Ксантиф отпер дверь, и девушка вышла на улицу. Барон внимательно осмотрелся по сторонам.
— Кажется, все спокойно. Как правило, в это время суток улицы вполне безопасны, поскольку все бродяги, так или иначе, уже спят.
Уэйнесс почти бегом помчалась вверх по Виа Мальтус. Обернувшись на углу, она увидела, что Ксантиф все еще стоит, провожая ее взглядом. Девушка помахала ему рукой и свернула на Десять Пантологистов.
Ночь казалась темней, чем прежде. На мосту Орсини никто больше не стоял и не пел песен, а воздух пробирал до костей и душил терпким запахом Старого Триеста.
Уэйнесс шла по улице, и шаги ее звонко отдавались в ночной тишине. Из-за проплывающих мимо железных захлопнутых ставень то и дело доносились глухие голоса и звуки, какие-то рыданья и плач. Звук ее собственных шагов то затихал, то гремел. Наконец она добралась до места, где узкая аллейка вела с улицы к пристани, и сразу же навстречу ей из сгустившихся теней вышла мужская фигура в темных одеждах и мягкой широкополой шляпе. Обняв девушку за плечи, мужчина мягко увлек ее в аллею. Девушка только открыла рот, чтобы пронзительно крикнуть, как на губы ей легла широкая ладонь. Колени у нее подогнулись, незнакомец почти нес ее, от ног на песке оставался неровный след. Тогда девушка попыталась бороться и даже кусаться, но остановилась после короткого предупреждения:
— Прекрати, а не то будет хуже.
Но тут неожиданно почувствовав прилив сил и злобы, она дернулась, вывернулась и освободилась. Теперь ей была открыта лишь одна дорога — вниз по аллее, и Уэйнесс бросилась бежать как могла. На бегу она увидела калитку в какой-то двор, вбежала туда и дрожащей рукой заперла тяжелый засов как раз в тот момент, когда ее преследователь уже протягивал к калитке руки.

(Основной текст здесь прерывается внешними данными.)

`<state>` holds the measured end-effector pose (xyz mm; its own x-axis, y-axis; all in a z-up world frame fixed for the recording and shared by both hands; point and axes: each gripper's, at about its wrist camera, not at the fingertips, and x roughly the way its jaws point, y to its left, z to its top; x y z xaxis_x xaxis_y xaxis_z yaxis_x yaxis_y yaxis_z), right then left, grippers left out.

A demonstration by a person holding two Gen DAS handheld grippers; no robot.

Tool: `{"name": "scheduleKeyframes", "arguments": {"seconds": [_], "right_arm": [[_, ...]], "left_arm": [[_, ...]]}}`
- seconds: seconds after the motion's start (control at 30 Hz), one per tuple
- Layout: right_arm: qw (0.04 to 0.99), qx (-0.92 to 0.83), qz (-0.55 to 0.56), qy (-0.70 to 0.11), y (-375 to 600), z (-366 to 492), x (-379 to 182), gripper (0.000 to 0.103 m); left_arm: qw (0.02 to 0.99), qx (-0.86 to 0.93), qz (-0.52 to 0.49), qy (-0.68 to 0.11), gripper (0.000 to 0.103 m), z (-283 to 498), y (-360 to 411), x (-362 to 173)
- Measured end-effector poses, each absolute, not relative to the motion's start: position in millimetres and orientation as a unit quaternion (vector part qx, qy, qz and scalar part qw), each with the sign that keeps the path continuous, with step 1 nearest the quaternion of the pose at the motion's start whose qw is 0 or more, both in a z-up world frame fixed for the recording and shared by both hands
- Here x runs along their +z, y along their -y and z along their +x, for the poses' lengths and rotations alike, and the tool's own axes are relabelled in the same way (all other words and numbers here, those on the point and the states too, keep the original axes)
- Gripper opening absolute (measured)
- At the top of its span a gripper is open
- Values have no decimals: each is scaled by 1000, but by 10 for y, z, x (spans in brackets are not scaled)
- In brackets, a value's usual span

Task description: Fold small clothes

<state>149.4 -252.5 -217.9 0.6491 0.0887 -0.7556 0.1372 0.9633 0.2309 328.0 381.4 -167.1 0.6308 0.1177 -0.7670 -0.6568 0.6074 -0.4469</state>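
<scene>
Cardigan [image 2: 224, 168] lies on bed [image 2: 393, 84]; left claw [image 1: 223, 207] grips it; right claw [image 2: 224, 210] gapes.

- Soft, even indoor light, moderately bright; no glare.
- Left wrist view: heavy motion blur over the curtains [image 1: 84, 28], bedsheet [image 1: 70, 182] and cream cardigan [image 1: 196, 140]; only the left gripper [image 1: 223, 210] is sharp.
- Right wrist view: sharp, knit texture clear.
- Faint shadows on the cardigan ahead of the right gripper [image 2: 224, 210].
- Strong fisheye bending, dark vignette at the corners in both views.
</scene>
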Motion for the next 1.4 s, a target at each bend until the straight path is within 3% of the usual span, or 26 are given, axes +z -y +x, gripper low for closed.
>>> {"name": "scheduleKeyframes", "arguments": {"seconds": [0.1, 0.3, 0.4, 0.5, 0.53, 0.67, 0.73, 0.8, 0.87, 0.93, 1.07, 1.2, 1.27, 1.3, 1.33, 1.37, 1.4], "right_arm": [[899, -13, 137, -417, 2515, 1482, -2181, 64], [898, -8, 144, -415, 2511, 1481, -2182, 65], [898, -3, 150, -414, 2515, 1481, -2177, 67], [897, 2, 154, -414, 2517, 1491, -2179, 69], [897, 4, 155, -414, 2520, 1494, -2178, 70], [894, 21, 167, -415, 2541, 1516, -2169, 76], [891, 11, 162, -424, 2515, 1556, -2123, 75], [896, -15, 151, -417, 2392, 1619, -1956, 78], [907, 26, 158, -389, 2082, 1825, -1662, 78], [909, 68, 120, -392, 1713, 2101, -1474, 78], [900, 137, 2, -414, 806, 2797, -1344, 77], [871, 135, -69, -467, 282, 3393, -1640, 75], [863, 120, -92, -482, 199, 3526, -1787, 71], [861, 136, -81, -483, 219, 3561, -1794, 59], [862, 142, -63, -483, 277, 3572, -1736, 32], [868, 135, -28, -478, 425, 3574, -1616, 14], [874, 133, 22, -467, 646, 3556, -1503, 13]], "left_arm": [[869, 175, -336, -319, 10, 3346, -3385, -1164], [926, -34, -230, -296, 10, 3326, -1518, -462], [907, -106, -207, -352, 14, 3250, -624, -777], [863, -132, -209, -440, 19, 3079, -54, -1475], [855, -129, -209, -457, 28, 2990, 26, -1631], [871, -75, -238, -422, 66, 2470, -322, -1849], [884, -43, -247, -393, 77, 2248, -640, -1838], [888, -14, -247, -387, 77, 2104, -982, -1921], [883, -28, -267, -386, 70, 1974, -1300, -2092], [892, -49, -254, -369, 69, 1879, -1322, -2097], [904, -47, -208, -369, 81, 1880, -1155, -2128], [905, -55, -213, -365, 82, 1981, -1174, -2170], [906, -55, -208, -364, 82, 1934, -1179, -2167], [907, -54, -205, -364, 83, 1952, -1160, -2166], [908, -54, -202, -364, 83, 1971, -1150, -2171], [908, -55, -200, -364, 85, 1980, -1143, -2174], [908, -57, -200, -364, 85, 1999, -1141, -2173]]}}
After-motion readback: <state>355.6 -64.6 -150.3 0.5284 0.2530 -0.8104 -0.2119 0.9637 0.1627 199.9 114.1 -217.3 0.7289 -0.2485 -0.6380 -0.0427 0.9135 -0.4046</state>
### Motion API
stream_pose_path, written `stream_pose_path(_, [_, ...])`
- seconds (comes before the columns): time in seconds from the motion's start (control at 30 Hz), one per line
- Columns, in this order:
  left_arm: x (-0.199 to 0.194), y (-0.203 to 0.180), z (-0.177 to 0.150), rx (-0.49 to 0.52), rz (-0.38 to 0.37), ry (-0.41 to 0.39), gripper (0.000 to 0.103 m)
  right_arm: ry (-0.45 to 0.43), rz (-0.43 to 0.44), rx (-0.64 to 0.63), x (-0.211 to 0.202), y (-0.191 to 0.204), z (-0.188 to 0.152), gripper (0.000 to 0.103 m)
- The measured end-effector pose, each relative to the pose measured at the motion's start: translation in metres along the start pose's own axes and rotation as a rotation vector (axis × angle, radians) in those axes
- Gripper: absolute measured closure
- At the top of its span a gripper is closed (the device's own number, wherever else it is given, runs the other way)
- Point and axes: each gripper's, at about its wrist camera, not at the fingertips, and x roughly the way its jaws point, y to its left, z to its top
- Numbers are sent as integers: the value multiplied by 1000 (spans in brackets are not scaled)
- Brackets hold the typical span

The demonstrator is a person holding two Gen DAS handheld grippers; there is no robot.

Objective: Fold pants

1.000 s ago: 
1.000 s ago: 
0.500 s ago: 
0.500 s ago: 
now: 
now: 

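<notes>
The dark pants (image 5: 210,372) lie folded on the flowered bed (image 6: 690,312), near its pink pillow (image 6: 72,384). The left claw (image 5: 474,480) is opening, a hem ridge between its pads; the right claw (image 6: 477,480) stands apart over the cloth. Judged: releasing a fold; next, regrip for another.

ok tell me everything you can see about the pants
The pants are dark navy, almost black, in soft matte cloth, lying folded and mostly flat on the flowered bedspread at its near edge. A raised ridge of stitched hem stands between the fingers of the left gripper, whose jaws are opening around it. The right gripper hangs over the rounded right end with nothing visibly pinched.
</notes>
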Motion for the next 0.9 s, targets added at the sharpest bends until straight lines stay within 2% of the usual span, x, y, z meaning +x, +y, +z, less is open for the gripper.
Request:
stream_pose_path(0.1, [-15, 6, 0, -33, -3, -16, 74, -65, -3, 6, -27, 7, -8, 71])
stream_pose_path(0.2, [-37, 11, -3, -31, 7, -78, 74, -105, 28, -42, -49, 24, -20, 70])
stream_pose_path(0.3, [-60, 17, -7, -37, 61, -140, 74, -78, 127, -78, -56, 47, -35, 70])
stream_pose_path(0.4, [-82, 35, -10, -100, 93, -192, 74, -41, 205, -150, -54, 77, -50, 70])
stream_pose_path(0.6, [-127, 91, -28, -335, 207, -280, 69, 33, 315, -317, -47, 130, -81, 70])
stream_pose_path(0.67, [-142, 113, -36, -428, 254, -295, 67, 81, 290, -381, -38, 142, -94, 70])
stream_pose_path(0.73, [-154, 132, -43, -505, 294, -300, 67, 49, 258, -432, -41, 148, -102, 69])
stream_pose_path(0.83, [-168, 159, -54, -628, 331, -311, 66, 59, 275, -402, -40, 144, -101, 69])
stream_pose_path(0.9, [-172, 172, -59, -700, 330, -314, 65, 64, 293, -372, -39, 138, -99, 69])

Мужчина начал бить в калитку плечом, двери заскрипели и зашатались, но не поддались. Тем временем Уэйнес увидела на столе, стоявшем посреди двора, пустую бутылку из-под вина и приготовилась. Действительно, ворота скоро рухнули под напором, и мужчина ворвался во двор. В тот же момент девушка ударила его по голове бутылкой, тот нелепо дернулся и упал. Тогда девушка уронила на него стол, выбежала со двора и понеслась что есть мочи вверх к улице. Там она на секунду передохнула и оглянулась — преследователя видно не было.